▶ _Directions_: Take every line from the listing below that contains "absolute".

▶ _Data extract_:
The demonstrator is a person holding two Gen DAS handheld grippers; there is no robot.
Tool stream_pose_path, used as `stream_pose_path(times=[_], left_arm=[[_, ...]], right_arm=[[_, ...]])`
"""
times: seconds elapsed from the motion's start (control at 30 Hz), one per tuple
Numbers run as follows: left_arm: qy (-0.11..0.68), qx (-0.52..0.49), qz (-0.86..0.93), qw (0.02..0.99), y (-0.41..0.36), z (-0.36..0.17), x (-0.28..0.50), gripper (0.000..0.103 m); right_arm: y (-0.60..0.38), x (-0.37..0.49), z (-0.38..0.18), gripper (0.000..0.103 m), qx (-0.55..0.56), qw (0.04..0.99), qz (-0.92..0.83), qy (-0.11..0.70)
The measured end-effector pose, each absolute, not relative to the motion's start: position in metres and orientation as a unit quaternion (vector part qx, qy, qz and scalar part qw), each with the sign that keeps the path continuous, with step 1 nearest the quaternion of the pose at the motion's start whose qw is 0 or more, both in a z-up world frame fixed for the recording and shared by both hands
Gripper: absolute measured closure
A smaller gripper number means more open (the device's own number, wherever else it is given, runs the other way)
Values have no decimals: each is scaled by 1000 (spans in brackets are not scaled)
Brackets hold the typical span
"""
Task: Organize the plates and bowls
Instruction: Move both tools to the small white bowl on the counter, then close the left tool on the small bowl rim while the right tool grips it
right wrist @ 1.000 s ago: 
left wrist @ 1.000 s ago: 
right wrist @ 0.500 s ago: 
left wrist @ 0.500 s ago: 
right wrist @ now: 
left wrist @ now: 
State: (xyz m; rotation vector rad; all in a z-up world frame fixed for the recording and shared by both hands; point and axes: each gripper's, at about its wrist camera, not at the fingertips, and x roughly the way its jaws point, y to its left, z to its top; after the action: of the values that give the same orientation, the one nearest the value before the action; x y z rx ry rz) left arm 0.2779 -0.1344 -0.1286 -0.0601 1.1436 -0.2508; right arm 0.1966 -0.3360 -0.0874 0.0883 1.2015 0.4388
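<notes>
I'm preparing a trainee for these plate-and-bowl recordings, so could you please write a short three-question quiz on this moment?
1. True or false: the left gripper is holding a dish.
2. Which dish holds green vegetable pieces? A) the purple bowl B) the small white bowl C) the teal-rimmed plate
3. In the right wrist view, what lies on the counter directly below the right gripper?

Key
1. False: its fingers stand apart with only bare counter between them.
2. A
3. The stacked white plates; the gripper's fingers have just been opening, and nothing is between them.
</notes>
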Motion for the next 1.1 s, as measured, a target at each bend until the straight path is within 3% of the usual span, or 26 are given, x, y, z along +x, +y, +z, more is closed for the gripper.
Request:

▶ _Written answer_:
The measured end-effector pose, each absolute, not relative to the motion's start: position in metres and orientation as a unit quaternion (vector part qx, qy, qz and scalar part qw), each with the sign that keeps the path continuous, with step 1 nearest the quaternion of the pose at the motion's start whose qw is 0 or more, both in a z-up world frame fixed for the recording and shared by both hands
Gripper: absolute measured closure

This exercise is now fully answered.